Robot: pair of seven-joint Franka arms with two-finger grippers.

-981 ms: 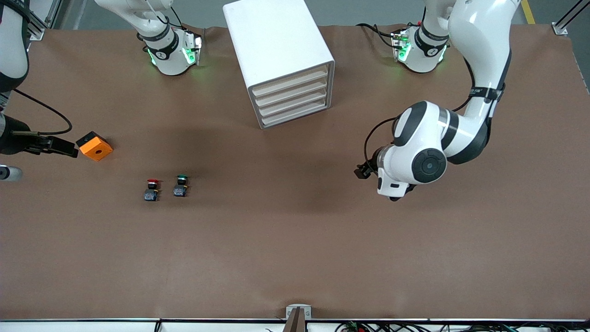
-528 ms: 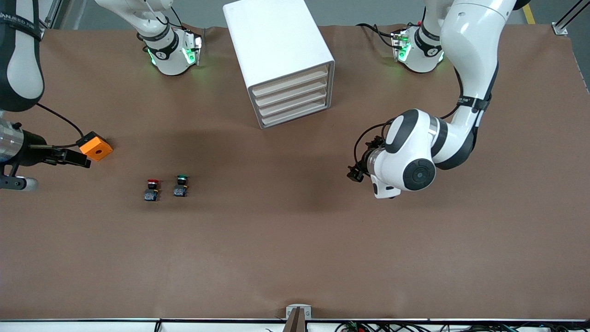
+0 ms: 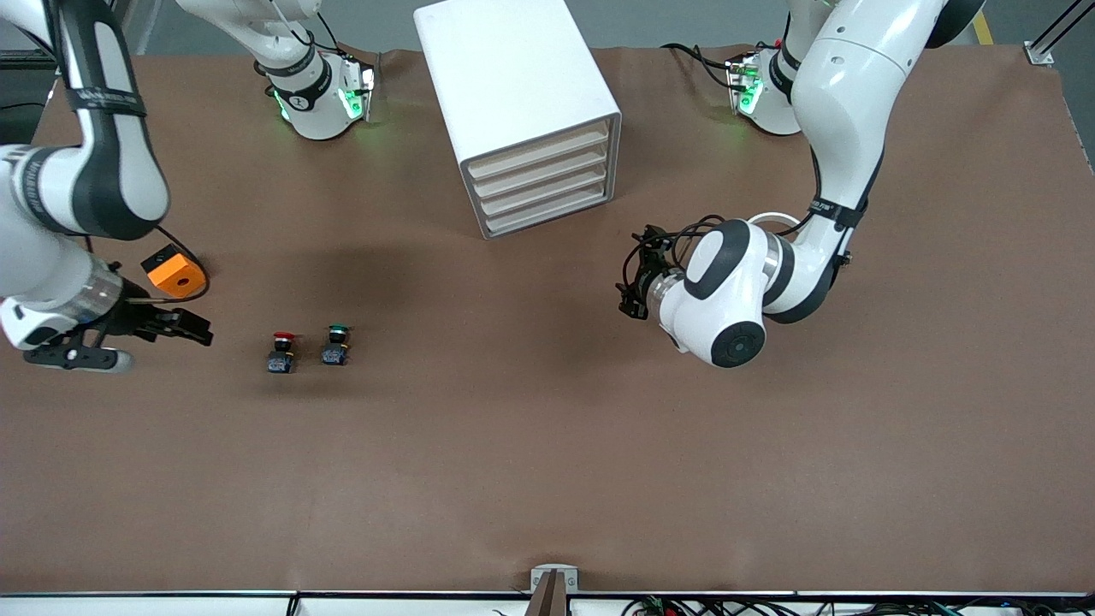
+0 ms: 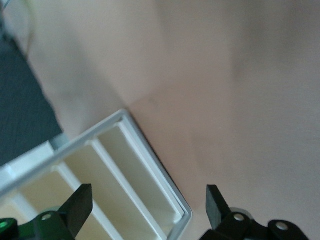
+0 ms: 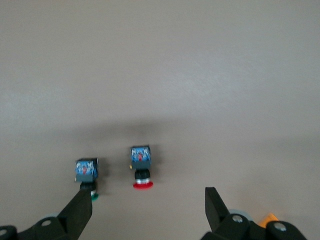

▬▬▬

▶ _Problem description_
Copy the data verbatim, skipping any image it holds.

▶ _Finished task_
Robot: pair of seven-joint Franka arms with two-finger grippers.

-981 ms: 
-528 ms: 
+0 ms: 
+0 ms: 
+0 ms: 

Nothing further is required for this exercise.